▶ YOUR GOAL
Pictures appear among the records. Write out all else exactly as it stands.
*** SOURCE MATERIAL ***
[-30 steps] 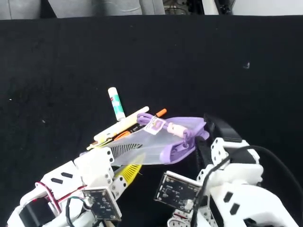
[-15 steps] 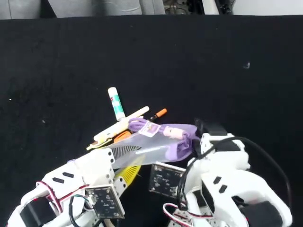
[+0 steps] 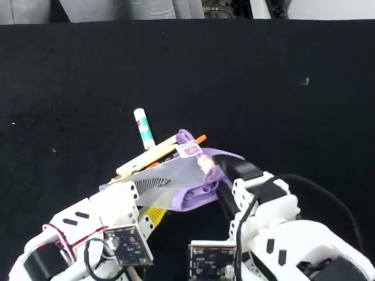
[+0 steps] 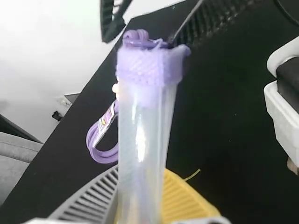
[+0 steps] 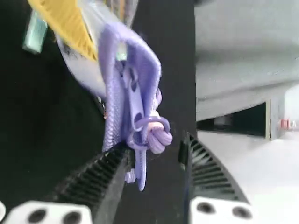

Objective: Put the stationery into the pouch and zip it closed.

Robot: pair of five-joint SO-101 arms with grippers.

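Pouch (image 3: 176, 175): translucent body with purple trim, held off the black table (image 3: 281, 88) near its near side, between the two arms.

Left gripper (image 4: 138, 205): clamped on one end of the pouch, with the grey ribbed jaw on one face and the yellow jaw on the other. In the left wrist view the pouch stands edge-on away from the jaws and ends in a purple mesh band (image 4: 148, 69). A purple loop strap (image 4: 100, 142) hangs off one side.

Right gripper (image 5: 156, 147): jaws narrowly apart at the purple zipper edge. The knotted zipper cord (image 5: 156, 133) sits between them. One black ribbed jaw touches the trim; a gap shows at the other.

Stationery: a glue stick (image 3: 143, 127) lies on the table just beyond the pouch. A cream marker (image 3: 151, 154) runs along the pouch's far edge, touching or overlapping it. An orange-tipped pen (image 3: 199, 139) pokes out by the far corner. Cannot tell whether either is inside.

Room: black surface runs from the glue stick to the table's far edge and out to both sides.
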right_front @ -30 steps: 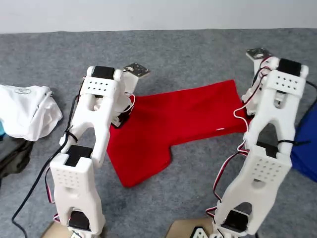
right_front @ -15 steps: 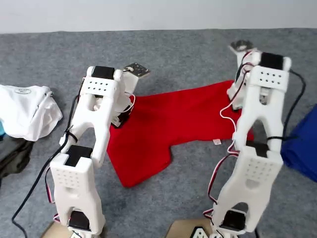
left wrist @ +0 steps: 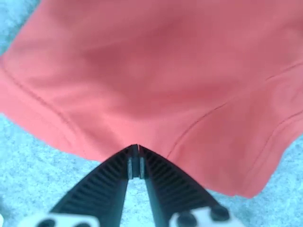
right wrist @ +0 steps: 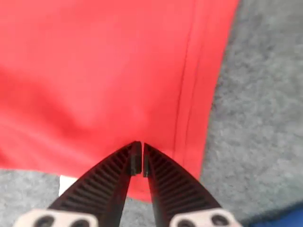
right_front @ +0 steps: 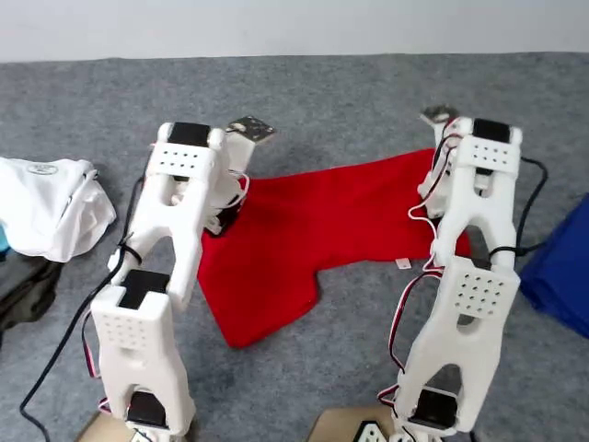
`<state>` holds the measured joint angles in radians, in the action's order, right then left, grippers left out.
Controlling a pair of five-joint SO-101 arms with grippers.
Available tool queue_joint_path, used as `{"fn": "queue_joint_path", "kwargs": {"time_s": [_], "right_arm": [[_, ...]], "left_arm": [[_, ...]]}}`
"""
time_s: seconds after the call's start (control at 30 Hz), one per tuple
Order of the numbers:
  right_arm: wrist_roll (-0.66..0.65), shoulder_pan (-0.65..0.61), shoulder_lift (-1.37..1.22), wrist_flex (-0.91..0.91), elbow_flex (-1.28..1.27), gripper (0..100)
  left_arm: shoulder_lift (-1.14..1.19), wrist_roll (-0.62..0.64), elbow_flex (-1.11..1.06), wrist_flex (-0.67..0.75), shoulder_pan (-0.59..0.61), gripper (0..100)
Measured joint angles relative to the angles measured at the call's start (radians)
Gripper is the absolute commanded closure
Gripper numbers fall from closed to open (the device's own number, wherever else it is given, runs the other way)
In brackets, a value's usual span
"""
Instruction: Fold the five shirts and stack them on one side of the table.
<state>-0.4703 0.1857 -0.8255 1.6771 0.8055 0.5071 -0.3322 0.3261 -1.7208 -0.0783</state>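
A red shirt [right_front: 322, 221] lies spread flat on the grey table [right_front: 350, 101]. My left gripper [left wrist: 135, 156] sits at the shirt's left edge, shut with its tips pinching the hem of the red shirt [left wrist: 151, 71]. Above the right end of the red shirt [right wrist: 94, 71], just inside the stitched hem, hangs my right gripper [right wrist: 138, 151], shut with its tips touching each other. A crumpled white shirt [right_front: 46, 207] sits at the far left. A blue shirt [right_front: 561, 267] lies at the right edge.
A small white tag [right_front: 402, 263] lies on the table by the red shirt's lower edge. A dark object [right_front: 18, 285] sits below the white shirt. Bare grey table stretches behind the red shirt and in front of it.
The right arm has swung left and away from the camera, from beside the shirt's right end to over it, uncovering the white tag. The left arm and the shirt have stayed put.
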Motion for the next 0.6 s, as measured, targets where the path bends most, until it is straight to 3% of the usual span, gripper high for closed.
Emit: {"fn": "queue_joint_path", "kwargs": {"time_s": [0.13, 0.6], "right_arm": [[0.000, 0.000, 0.064, 0.041, 0.066, 98.9], [0.003, 0.044, 0.229, 0.074, 0.084, 98.9]], "left_arm": [[0.000, 0.031, -0.012, 0.011, 0.068, 96], [0.221, 0.031, -0.038, -0.003, 0.060, 97]]}}
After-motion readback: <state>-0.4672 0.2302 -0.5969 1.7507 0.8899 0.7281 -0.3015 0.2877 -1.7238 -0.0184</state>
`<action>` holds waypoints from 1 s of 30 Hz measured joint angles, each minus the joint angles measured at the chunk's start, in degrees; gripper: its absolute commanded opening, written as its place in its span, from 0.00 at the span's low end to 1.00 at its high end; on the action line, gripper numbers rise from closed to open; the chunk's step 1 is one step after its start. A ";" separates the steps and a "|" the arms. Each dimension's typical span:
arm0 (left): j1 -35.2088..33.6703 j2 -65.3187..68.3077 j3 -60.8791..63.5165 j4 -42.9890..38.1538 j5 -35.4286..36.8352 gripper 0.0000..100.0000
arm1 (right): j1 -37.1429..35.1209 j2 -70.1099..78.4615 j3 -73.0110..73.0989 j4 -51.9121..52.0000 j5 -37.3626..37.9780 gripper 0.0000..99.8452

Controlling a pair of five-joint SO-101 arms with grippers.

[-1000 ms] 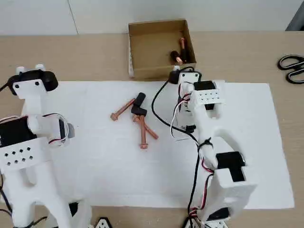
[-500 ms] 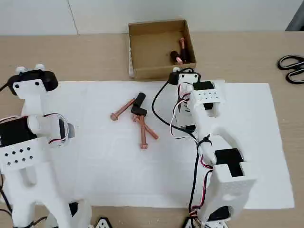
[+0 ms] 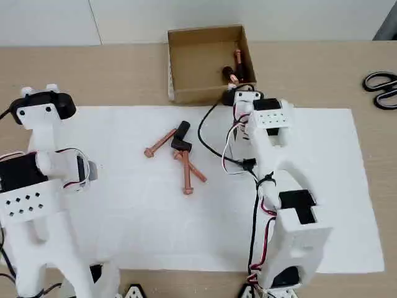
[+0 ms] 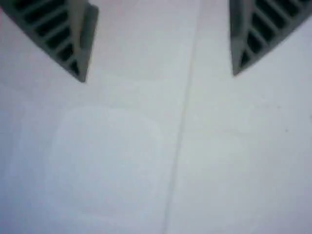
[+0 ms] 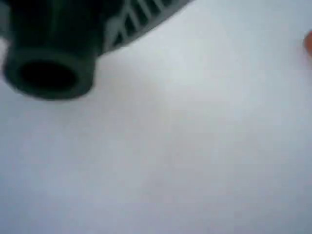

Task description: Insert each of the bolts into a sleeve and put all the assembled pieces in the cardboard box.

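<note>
The table point(image 3: 93, 74) has a light wood-grain top, and a flat white sheet point(image 3: 124, 205) covers most of the work area. Black-handled scissors point(image 3: 381, 87) lie on the bare table at the far right edge, well apart from the parts. The cardboard box point(image 3: 186, 62), square, open-topped and plain brown, stands just beyond the sheet's far edge. Assembled pieces point(image 3: 234, 69) lie in its right-hand corner. Three slender copper-coloured bolts point(image 3: 186, 177) with flanged heads lie near the centre of the sheet, two of them crossing. Two short black loose sleeves point(image 3: 182, 129) rest touching the bolt ends. The right arm point(image 3: 273, 161), made of white plastic, extends up to the box's near wall, and its looped black cable point(image 3: 211, 149) hangs just beside the bolts. The right gripper point(image 5: 97, 34) is closed on a black sleeve point(image 5: 48, 73), a smooth tube whose hollow bore faces the camera, pressed against a ribbed dark finger. The left arm point(image 3: 43, 155) stands at the sheet's left edge, away from all the parts. The left gripper point(image 4: 158, 75) is spread wide with nothing in it, above a crease in the sheet, and its fingers point(image 4: 73, 44) are dark and ribbed.
</note>
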 measured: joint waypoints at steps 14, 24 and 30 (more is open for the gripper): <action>7.47 4.40 -0.97 -0.79 0.53 0.18 | -0.09 -15.03 -7.47 14.24 3.08 0.00; 23.30 29.54 -14.59 -0.18 2.99 0.18 | 1.93 -16.70 -7.47 14.42 3.08 0.00; 34.29 34.64 -17.05 -0.26 2.81 0.18 | 5.80 -16.70 -7.47 14.42 3.08 0.00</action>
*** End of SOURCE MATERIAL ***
▶ PROBLEM SOLUTION
[-30 steps] 
[-15 steps] 
[+0 steps] 
[+0 steps] 
[+0 steps] 

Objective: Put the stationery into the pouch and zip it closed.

Robot: pair of five-joint SO-101 arms with grippers.

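Pouch (image 3: 176, 175): translucent body with purple trim, held off the black table (image 3: 281, 88) near its near side, between the two arms.

Left gripper (image 4: 138, 205): clamped on one end of the pouch, with the grey ribbed jaw on one face and the yellow jaw on the other. In the left wrist view the pouch stands edge-on away from the jaws and ends in a purple mesh band (image 4: 148, 69). A purple loop strap (image 4: 100, 142) hangs off one side.

Right gripper (image 5: 156, 147): jaws narrowly apart at the purple zipper edge. The knotted zipper cord (image 5: 156, 133) sits between them. One black ribbed jaw touches the trim; a gap shows at the other.

Stationery: a glue stick (image 3: 143, 127) lies on the table just beyond the pouch. A cream marker (image 3: 151, 154) runs along the pouch's far edge, touching or overlapping it. An orange-tipped pen (image 3: 199, 139) pokes out by the far corner. Cannot tell whether either is inside.

Room: black surface runs from the glue stick to the table's far edge and out to both sides.
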right_front @ -30 steps: 
right_front @ -15 steps: 
left wrist @ +0 steps: 
right wrist @ +0 steps: 
right_front @ +0 steps: 
`<state>` holds the measured joint angles in radians, in the action's order, right then left, grippers left out.
Controlling a pair of five-joint SO-101 arms with grippers.
Available tool queue_joint_path, used as `{"fn": "queue_joint_path", "kwargs": {"time_s": [_], "right_arm": [[_, ...]], "left_arm": [[_, ...]]}}`
"""
time_s: seconds after the call's start (control at 30 Hz), one per tuple
Order of the numbers:
  right_arm: wrist_roll (-0.66..0.65), shoulder_pan (-0.65..0.61), shoulder_lift (-1.37..1.22), wrist_flex (-0.91..0.91), elbow_flex (-1.28..1.27), gripper (0..100)
  left_arm: shoulder_lift (-1.14..1.19), wrist_roll (-0.62..0.64), elbow_flex (-1.11..1.06), wrist_flex (-0.67..0.75), shoulder_pan (-0.59..0.61), gripper (0..100)
Measured joint angles relative to the angles measured at the call's start (radians)
Gripper is the absolute commanded closure
Gripper numbers fall from closed to open (the device's own number, wherever else it is given, runs the other way)
In brackets, a value's usual span
"""
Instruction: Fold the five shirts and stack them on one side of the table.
<state>-0.4703 0.1857 -0.8255 1.6771 0.8055 0.5071 -0.3322 0.3261 -1.7208 -0.0783</state>
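A red shirt [right_front: 322, 221] lies spread flat on the grey table [right_front: 350, 101]. My left gripper [left wrist: 135, 156] sits at the shirt's left edge, shut with its tips pinching the hem of the red shirt [left wrist: 151, 71]. Above the right end of the red shirt [right wrist: 94, 71], just inside the stitched hem, hangs my right gripper [right wrist: 138, 151], shut with its tips touching each other. A crumpled white shirt [right_front: 46, 207] sits at the far left. A blue shirt [right_front: 561, 267] lies at the right edge.
A small white tag [right_front: 402, 263] lies on the table by the red shirt's lower edge. A dark object [right_front: 18, 285] sits below the white shirt. Bare grey table stretches behind the red shirt and in front of it.
The right arm has swung left and away from the camera, from beside the shirt's right end to over it, uncovering the white tag. The left arm and the shirt have stayed put.
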Motion for the next 0.6 s, as measured, targets where the path bends most, until it is straight to 3% of the usual span, gripper high for closed.
Emit: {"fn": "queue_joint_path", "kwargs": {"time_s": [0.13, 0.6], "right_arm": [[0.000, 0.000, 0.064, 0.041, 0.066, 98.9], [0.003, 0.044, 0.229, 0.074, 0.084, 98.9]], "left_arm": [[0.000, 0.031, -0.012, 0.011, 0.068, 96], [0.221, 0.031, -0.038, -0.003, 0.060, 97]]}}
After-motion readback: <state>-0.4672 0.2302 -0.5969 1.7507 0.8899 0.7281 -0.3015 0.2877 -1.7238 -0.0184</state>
`<action>` holds waypoints from 1 s of 30 Hz measured joint angles, each minus the joint angles measured at the chunk's start, in degrees; gripper: its absolute commanded opening, written as its place in its span, from 0.00 at the span's low end to 1.00 at its high end; on the action line, gripper numbers rise from closed to open; the chunk's step 1 is one step after its start. A ";" separates the steps and a "|" the arms. Each dimension's typical span:
arm0 (left): j1 -35.2088..33.6703 j2 -65.3187..68.3077 j3 -60.8791..63.5165 j4 -42.9890..38.1538 j5 -35.4286..36.8352 gripper 0.0000..100.0000
arm1 (right): j1 -37.1429..35.1209 j2 -70.1099..78.4615 j3 -73.0110..73.0989 j4 -51.9121..52.0000 j5 -37.3626..37.9780 gripper 0.0000..99.8452

Controlling a pair of five-joint SO-101 arms with grippers.

[-1000 ms] 
[-500 ms] 
[+0 ms] 
[+0 ms] 
[+0 ms] 

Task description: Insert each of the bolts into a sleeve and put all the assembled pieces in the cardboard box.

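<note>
The table point(image 3: 93, 74) has a light wood-grain top, and a flat white sheet point(image 3: 124, 205) covers most of the work area. Black-handled scissors point(image 3: 381, 87) lie on the bare table at the far right edge, well apart from the parts. The cardboard box point(image 3: 186, 62), square, open-topped and plain brown, stands just beyond the sheet's far edge. Assembled pieces point(image 3: 234, 69) lie in its right-hand corner. Three slender copper-coloured bolts point(image 3: 186, 177) with flanged heads lie near the centre of the sheet, two of them crossing. Two short black loose sleeves point(image 3: 182, 129) rest touching the bolt ends. The right arm point(image 3: 273, 161), made of white plastic, extends up to the box's near wall, and its looped black cable point(image 3: 211, 149) hangs just beside the bolts. The right gripper point(image 5: 97, 34) is closed on a black sleeve point(image 5: 48, 73), a smooth tube whose hollow bore faces the camera, pressed against a ribbed dark finger. The left arm point(image 3: 43, 155) stands at the sheet's left edge, away from all the parts. The left gripper point(image 4: 158, 75) is spread wide with nothing in it, above a crease in the sheet, and its fingers point(image 4: 73, 44) are dark and ribbed.
</note>
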 measured: joint waypoints at steps 14, 24 and 30 (more is open for the gripper): <action>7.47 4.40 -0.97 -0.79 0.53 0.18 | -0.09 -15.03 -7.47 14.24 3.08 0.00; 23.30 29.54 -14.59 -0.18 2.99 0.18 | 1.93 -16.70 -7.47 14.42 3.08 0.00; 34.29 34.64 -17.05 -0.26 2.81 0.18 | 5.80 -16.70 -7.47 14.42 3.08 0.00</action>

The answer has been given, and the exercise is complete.